The task. Collect every line below that contains the word "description".

Data START

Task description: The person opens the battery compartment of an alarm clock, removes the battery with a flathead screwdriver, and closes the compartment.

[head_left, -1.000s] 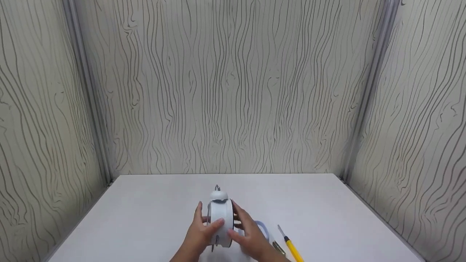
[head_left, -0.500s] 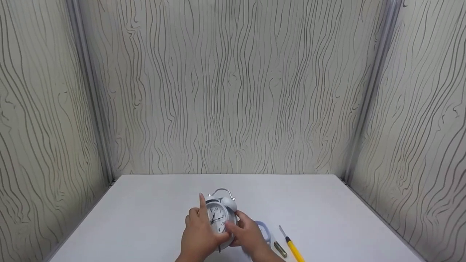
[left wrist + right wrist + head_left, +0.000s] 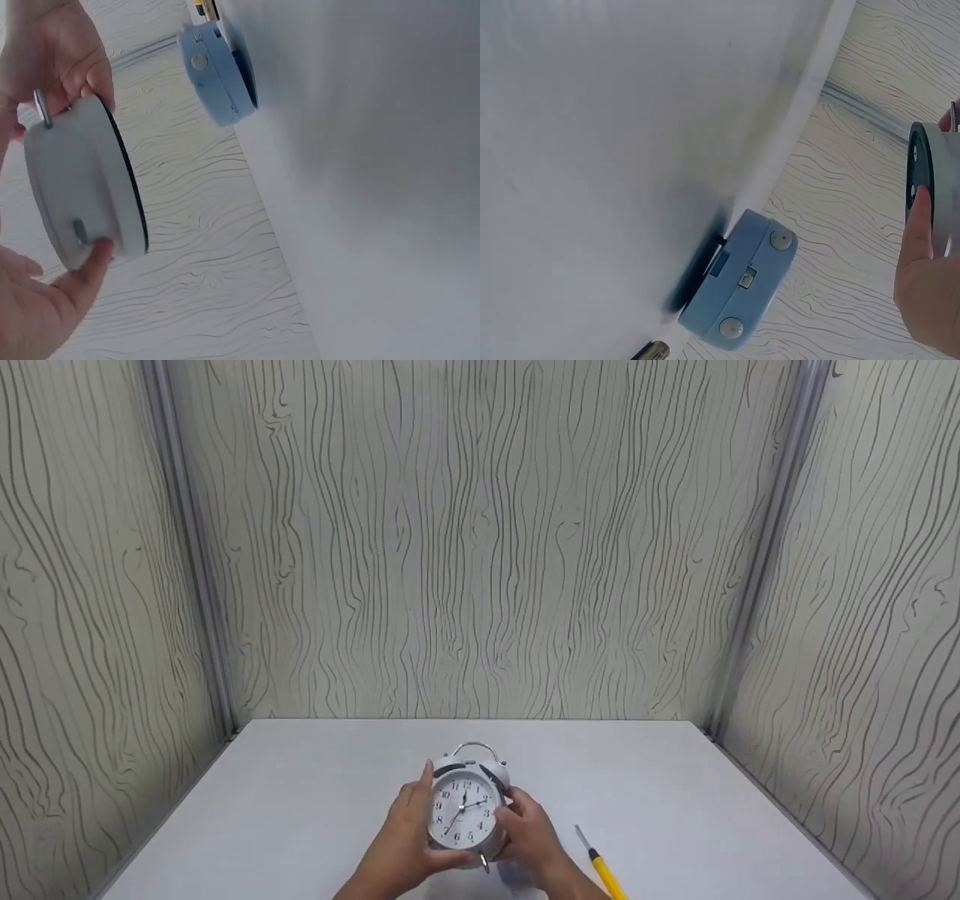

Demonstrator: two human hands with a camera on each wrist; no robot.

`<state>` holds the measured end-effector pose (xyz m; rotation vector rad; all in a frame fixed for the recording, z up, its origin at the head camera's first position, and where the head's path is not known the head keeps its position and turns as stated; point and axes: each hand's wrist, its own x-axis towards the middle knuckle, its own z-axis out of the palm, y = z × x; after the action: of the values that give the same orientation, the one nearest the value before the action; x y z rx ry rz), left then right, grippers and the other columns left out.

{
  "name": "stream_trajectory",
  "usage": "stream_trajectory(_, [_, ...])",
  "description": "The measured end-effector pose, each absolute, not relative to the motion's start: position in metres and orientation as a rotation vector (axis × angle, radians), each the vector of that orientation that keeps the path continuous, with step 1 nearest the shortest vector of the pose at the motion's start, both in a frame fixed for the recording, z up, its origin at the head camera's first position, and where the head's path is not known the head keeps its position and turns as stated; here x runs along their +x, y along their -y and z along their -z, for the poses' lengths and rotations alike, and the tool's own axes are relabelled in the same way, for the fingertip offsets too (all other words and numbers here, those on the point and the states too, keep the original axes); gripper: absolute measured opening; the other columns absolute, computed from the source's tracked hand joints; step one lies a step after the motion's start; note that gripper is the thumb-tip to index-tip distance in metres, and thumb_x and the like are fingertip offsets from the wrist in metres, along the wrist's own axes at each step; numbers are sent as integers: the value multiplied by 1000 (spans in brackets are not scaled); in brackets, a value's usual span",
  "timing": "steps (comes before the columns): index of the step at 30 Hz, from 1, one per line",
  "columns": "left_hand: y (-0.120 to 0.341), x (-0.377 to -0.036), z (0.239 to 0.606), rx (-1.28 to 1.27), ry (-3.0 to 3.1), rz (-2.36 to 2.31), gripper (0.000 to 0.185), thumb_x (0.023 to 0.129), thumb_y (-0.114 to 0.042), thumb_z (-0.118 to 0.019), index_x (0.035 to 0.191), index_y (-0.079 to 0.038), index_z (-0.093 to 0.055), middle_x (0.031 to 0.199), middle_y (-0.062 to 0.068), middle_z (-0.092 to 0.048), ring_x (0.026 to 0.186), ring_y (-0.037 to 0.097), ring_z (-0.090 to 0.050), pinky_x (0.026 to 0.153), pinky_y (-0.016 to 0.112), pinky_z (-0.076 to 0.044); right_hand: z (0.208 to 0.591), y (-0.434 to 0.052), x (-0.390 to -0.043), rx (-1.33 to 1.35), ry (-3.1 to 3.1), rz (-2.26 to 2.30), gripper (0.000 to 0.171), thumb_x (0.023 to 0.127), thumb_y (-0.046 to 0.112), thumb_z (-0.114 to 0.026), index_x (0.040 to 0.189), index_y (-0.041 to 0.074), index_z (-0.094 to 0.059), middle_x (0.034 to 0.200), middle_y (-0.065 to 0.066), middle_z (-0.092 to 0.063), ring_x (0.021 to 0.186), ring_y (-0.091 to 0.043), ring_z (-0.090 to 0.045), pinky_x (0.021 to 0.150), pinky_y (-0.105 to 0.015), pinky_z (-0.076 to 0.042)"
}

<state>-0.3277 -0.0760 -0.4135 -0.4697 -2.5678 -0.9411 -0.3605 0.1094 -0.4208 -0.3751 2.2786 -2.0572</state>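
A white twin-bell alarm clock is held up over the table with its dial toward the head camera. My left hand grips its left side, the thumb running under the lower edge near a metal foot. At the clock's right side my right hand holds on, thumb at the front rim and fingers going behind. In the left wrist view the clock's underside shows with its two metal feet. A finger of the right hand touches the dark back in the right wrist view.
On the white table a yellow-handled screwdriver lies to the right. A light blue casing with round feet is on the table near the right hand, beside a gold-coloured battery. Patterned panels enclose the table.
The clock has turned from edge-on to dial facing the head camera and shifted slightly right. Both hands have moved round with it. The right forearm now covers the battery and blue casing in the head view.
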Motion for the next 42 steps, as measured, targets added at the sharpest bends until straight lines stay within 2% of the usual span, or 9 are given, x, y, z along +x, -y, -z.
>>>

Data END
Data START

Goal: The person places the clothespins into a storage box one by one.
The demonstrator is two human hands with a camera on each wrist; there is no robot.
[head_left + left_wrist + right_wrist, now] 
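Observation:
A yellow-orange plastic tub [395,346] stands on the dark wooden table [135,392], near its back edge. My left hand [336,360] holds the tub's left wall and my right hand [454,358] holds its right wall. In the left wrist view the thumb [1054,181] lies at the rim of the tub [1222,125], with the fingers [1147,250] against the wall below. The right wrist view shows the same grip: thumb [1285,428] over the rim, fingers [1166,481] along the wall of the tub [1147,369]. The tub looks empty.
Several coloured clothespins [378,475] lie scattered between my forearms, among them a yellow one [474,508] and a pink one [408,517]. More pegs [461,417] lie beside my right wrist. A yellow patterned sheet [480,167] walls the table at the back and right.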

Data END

Output of the exercise.
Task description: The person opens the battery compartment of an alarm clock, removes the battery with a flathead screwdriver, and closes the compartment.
  "description": "The measured end-effector pose, each absolute, not relative to the motion's start: position in metres and orientation as a rotation vector (axis × angle, radians), each the vector of that orientation that keeps the path continuous, with step 1 nearest the shortest vector of the pose at the motion's start, both in a frame fixed for the recording, z up, its origin at the head camera's first position, and where the head's path is not known the head keeps its position and turns as stated; here x runs along their +x, y along their -y and z along their -z, for the poses' lengths and rotations alike, and the tool's own axes are relabelled in the same way, for the fingertip offsets too (all other words and numbers here, those on the point and the states too, keep the original axes); gripper: absolute measured opening; the other columns absolute, computed from the source's tracked hand joints; step one lies a step after the motion's start; note that gripper is the thumb-tip to index-tip distance in metres, and thumb_x and the like are fingertip offsets from the wrist in metres, along the wrist's own axes at each step; numbers are sent as integers: the value multiplied by 1000 (spans in brackets are not scaled); in brackets, a value's usual span",

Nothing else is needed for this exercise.